Online-only Table 1 displays the descriptive results of psycho-social indexes and items specific to mild lockdown and sex differences in these variables using the t-test. Sex differences were significant in these variables except “healthy sleep habits,” one of the items specific to mild lockdown. In total, 4,146 participants (36.6%) had MMPD (K6 score 5–12) and 1,303 (11.5%) had SPD (K6 score ≥13). In previously published data in 2019 concerning K6 in the Japanese population from the Ministry of Health, Labour and Welfare (217,179 households), 26.9% of participants had SPD or MMPD (i.e., K6 score ≥ 5)37. Additionally, the estimated prevalence of depression (PHQ-9 score ≥10) was 2,034 (17.9%). In a previous survey of the general Japanese population conducted in 2013 (N = 3753), 7.9% of participants reported a PHQ-9 score of ≥1038.

Online-only Table 2 displays the Pearson’s correlation coefficients between psycho-social indexes and items specific to mild lockdown. There were significant correlations between these variables except between the K6 score and “online interaction with familiar people” or “preventive behaviors of COVID-19” and between the LSNS-6 score and “difficulties owing to the lack of daily necessities.” There were moderate correlations between the K6 score and “frustration” or “COVID-19-related sleeplessness” scores, between the PHQ-9 score and “frustration” score, and between the UCLA-LS3 score and “optimism” score.

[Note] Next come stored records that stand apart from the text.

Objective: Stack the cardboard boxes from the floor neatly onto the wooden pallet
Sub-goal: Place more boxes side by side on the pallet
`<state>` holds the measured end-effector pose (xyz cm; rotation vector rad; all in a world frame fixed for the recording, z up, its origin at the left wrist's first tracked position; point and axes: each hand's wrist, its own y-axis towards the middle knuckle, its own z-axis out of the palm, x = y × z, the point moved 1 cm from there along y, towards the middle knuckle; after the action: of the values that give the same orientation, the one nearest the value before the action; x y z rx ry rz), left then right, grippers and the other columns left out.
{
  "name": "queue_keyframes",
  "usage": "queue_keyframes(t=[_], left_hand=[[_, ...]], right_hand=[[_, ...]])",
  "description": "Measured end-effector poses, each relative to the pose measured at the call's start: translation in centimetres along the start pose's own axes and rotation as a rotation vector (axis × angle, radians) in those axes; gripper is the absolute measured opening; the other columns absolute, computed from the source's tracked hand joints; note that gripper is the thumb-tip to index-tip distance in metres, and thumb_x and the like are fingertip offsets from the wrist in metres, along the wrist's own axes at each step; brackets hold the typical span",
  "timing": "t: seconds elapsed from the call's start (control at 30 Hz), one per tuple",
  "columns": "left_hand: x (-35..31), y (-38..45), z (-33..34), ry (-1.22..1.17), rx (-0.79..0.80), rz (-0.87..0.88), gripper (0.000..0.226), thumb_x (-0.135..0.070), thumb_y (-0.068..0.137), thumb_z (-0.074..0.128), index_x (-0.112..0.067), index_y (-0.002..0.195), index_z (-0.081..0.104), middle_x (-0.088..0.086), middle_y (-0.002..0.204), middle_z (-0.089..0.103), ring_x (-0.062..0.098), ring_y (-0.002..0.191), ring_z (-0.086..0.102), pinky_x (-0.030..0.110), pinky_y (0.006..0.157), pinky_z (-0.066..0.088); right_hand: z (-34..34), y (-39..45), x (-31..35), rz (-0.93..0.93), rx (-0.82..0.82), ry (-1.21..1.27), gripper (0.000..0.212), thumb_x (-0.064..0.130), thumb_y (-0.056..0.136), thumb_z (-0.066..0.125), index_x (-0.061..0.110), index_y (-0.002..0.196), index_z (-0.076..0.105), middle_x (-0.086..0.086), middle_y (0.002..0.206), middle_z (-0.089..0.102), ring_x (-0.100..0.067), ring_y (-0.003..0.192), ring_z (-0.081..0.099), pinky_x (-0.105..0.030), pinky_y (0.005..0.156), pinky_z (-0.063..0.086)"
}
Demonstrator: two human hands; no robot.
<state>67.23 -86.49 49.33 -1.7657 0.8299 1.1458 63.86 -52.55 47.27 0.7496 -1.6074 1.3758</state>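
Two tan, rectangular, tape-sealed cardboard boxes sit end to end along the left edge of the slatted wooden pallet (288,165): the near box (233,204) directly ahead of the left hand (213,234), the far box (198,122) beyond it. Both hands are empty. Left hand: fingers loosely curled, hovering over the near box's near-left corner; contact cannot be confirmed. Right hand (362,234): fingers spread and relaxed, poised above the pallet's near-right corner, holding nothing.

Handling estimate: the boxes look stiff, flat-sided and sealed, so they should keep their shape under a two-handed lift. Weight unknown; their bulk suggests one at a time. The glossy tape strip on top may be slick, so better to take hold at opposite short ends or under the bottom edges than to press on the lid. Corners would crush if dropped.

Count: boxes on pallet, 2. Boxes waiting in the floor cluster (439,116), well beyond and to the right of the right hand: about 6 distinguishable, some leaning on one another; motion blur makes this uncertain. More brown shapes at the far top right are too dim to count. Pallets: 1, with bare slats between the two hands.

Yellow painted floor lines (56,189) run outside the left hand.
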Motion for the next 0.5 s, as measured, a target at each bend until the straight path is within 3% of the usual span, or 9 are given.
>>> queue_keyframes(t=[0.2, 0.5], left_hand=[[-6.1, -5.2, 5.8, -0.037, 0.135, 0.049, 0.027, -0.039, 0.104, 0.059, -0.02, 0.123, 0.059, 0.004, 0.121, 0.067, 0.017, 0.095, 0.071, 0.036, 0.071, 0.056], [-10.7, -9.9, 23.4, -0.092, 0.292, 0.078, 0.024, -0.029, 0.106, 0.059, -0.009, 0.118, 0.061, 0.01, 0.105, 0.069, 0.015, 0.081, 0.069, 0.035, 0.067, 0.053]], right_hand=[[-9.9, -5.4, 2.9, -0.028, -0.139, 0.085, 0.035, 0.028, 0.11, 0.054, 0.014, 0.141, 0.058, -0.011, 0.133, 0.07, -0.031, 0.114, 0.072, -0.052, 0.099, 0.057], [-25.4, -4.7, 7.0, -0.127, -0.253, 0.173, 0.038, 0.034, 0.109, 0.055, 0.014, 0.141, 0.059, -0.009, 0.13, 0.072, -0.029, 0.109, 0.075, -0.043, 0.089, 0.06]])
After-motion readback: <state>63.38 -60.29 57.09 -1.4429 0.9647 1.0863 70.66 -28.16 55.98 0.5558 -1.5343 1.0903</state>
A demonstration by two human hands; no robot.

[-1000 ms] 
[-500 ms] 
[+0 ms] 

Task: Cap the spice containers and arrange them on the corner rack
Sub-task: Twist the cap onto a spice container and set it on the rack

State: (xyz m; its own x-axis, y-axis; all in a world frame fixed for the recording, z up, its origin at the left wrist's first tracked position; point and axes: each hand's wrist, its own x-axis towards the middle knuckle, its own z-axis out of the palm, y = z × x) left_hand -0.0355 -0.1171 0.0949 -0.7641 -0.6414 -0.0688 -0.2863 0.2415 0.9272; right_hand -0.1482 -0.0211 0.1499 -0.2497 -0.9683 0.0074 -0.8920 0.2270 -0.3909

Therefore, sex differences in many socio-demographic variables and psychological and lifestyle items in our data were statistically significant. Moreover, psychological distress indices significantly correlated with several items relating to COVID-19. In the hypothesis testing using our dataset or the comparison with other datasets, our results and particularly sex differences in age should be considered.